The 124I-labeling conditions of the antibody fragment scFvD2B were optimized and assessed for purity and immunoreactivity. The specificity of 124I-scFvD2B was tested in mice bearing PSMA-positive and PSMA-negative tumours to assess both ex-vivo biodistribution and immune-PET.

Results

The uptake fraction of 124I-scFvD2B was very high on PSMA positive cells (range 75–91%) and highly specific and immuno-PET at the optimal time point, defined between 15 h and 24 h, provides a specific localization of lesions bearing the target antigen of interest (PSMA positive vs PSMA negative tumors %ID/g: p = 0.0198 and p = 0.0176 respectively) yielding a median target/background ratio around 30–40.

Conclusions

Preclinical in vivo results of our immuno-PET reagent are highly promising. The target to background ratio is improved notably using PET compared to SPECT previously performed.
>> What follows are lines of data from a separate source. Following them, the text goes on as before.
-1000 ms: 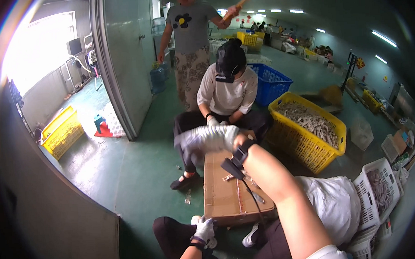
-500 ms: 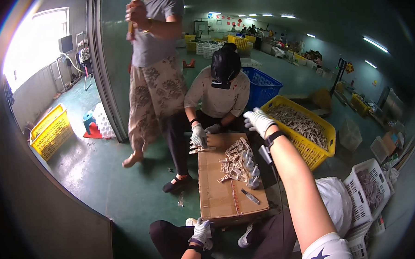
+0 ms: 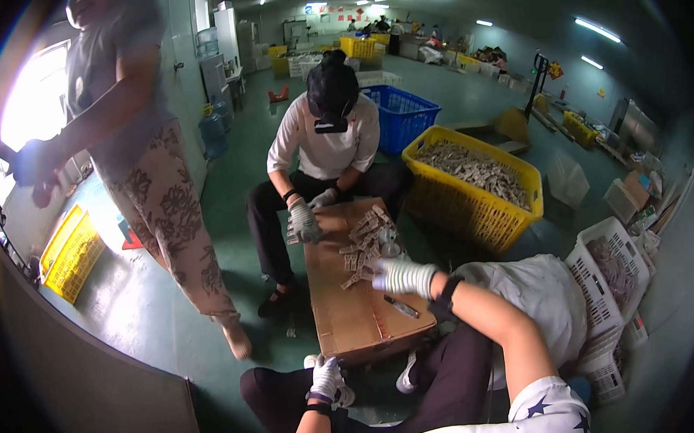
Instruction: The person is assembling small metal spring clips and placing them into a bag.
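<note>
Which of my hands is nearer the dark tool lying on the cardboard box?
Right. Your right hand rests on the box just above the dark tool; your left hand sits below the cardboard box, on your knee.

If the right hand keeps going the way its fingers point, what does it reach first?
Probably the pile of small tan pieces on the cardboard box; the gloved right hand points left at its near edge, though depth is unclear.

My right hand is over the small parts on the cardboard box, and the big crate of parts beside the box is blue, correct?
Not quite. The head view shows the right hand at the small parts on the cardboard box, but the crate of parts beside it is yellow; the blue one stands farther back.
</note>
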Tool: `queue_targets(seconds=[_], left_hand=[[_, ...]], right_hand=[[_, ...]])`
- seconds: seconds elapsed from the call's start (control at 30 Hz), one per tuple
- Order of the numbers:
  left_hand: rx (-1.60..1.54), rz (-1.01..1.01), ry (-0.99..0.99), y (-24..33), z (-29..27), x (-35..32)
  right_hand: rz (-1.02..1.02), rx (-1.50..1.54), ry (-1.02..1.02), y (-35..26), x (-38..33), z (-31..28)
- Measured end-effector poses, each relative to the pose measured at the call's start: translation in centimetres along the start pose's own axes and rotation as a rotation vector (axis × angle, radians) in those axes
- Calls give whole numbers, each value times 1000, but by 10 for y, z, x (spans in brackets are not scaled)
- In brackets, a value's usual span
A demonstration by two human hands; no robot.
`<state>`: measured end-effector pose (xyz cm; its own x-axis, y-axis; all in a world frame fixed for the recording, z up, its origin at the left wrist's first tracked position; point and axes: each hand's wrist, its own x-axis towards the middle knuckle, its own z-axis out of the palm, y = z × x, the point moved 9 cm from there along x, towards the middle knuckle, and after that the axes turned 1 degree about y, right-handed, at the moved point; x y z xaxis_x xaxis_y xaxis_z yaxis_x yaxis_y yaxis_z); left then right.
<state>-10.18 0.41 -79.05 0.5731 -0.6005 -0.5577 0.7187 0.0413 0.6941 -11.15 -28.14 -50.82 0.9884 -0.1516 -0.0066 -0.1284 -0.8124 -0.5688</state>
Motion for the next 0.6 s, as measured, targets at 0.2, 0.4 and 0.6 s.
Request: queue_targets(seconds=[0.2, 0.4, 0.6], left_hand=[[16, 6, 59, 10, 12, -14], [25, 36, 62, 0, -3, 3], [-32, 64, 40, 7, 7, -4]], right_hand=[[300, 364, -154, 11, -98, 141], [347, 720, 195, 78, -129, 215], [455, 987, 282, 99, -149, 232]])
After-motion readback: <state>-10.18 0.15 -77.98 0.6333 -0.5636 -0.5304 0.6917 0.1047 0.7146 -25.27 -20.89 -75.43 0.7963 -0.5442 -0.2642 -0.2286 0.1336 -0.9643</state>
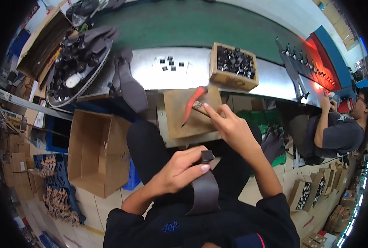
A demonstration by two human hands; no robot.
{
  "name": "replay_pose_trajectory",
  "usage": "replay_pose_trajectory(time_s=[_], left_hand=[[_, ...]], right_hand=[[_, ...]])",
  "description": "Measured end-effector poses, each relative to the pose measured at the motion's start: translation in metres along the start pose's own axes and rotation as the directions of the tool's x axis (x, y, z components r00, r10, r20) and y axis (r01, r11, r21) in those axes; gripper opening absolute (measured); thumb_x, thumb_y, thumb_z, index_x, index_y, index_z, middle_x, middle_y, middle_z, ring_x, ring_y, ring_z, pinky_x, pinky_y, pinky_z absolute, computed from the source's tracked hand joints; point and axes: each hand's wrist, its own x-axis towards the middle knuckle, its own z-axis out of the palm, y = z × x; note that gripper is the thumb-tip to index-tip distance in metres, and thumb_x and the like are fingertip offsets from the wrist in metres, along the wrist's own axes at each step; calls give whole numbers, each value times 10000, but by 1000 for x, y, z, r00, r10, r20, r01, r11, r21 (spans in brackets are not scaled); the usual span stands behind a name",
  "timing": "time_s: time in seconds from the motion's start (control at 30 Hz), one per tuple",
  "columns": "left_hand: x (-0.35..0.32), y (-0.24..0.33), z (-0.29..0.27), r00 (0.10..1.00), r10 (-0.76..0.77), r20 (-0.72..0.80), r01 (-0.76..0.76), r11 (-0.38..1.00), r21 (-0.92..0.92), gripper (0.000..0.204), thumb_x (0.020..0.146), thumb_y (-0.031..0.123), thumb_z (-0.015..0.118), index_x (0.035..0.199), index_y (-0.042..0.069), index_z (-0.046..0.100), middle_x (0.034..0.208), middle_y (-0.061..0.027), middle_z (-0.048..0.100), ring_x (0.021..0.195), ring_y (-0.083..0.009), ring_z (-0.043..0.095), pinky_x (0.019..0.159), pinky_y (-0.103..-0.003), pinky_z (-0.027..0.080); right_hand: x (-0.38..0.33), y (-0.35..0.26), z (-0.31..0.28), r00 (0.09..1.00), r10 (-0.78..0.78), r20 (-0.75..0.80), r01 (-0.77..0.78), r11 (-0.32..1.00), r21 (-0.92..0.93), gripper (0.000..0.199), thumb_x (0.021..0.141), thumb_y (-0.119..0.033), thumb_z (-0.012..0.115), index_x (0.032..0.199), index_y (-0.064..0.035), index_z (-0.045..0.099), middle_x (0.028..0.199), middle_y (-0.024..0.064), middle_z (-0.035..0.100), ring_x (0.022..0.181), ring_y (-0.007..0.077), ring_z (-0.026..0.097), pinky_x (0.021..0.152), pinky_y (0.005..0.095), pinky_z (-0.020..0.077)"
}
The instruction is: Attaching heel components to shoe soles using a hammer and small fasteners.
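My left hand is closed around a dark shoe, its block heel turned up with a black square end between thumb and fingers. The shoe's smooth dark sole hangs down towards my body. In my right hand is a hammer with a curved orange-red head, gripped by its short handle. The hammer lies over a worn square work block in front of my knees. Several small black square pieces are scattered on the metal bench beyond.
Loose black pieces fill a wooden box on the bench. Another dark shoe overhangs the bench edge beside a basket of shoes. A cardboard box stands left. A co-worker sits right, near a glowing red heater.
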Motion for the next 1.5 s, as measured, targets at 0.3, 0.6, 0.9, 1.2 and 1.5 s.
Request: replay_pose_trajectory(time_s=[0.3,0.6,0.9,1.2,1.5], left_hand=[[-19,2,29,943,-239,230,331,629,-703,299,1038,269,452,1015,-7,567,1043,-120,622,956,-172,575,886,-295,448],[-19,2,39,912,-262,315,408,502,-762,290,1030,260,454,1006,-11,555,1068,-124,622,1000,-173,578,893,-302,451],[1,-6,41,917,-206,342,387,665,-639,316,1056,264,451,1037,-6,615,1035,-86,636,1036,-168,583,961,-314,433],[13,-20,52,941,-211,264,329,388,-861,611,969,286,636,1438,-1,370,1279,-196,593,1208,-317,600,1047,-419,473],[25,14,-184,739,139,-659,53,963,263,572,973,231,661,1434,-49,470,1323,-132,592,1155,-209,584,1016,-320,442]], right_hand=[[-23,-44,-4,951,-221,218,-251,-134,959,454,1014,-390,564,1082,42,684,1201,183,640,1158,276,595,985,389,469],[-40,-65,-13,929,-26,369,-361,-284,888,600,909,-609,590,961,-13,631,1040,180,639,1096,364,608,966,513,485],[-49,-46,-17,964,65,259,-244,-175,954,528,903,-531,687,871,-4,676,877,108,659,893,264,651,940,465,475],[-46,11,-36,952,297,71,-50,-78,996,418,914,-342,730,1052,44,654,1064,146,663,1070,260,626,1011,409,463],[-67,298,-97,392,708,-587,-623,674,397,419,927,-303,678,1156,46,639,1064,239,688,874,334,698,783,408,535]])
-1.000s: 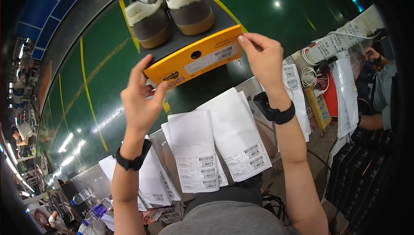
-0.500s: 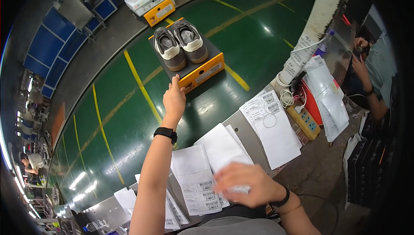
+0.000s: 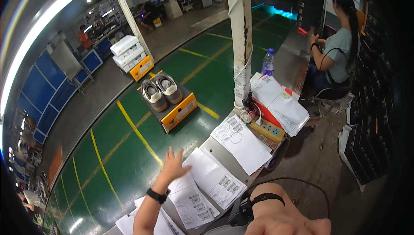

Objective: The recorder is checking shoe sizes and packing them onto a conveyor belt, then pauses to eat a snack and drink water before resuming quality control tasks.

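My left hand is open with its fingers spread, over the green belt's near edge and beside the stacks of white label sheets. It holds nothing and is apart from the shoe box. My right hand is low at the bottom edge, close to the camera; its fingers are mostly hidden. Farther up the belt lies an orange shoe box with a dark top. A pair of grey sneakers with pale heel patches stands side by side on it.
The green belt has yellow stripes. White boxes are stacked on another orange box behind. A worn white post, a power strip and a purple-capped bottle stand to the right. A co-worker sits beyond.
My left hand has let go of the shoe box and drawn back toward me, fingers spread. My right hand has moved from above the papers to the lower right. The view has tilted up.
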A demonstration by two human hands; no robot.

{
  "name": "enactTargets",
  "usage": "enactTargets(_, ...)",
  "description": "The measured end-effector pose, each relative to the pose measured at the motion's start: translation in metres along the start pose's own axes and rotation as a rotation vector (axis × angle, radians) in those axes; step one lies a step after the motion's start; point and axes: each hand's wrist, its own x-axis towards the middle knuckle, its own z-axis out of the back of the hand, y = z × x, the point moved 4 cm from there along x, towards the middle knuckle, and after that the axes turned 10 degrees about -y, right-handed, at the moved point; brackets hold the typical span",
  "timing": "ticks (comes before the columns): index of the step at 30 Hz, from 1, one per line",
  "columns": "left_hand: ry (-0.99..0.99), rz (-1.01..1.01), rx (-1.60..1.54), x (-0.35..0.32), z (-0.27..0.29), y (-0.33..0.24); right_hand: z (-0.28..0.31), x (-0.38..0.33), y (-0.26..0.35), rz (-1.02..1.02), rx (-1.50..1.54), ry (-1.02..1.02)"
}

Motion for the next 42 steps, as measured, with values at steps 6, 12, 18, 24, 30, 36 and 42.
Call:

These data suggest that, upon clinical confirmation of sensitivity and specificity, our anti-PSMA 124I-scFvD2B may be superior to other diagnostic modalities for PCa. The possibility to combine in patients our 124I-scFvD2B in multi-modal systems, such as PET/CT, PET/MR and PET/SPECT/CT, will provide quantitative 3D tomographic images improving the knowledge of cancer biology and treatment.

Background

Prostate cancer (PCa) is the most common tumor among males in Europe over the age of 70 [1]. The management of the patient with PCa is complex. It differs according to the patient’s age, comorbidities, stage and disease histology. Guidelines for clinical practice include active surveillance, watchful waiting, surgery, radiotherapy, androgen ablation [2]. Recent diagnostic advances have led to some developments in the management of PCa patients [3].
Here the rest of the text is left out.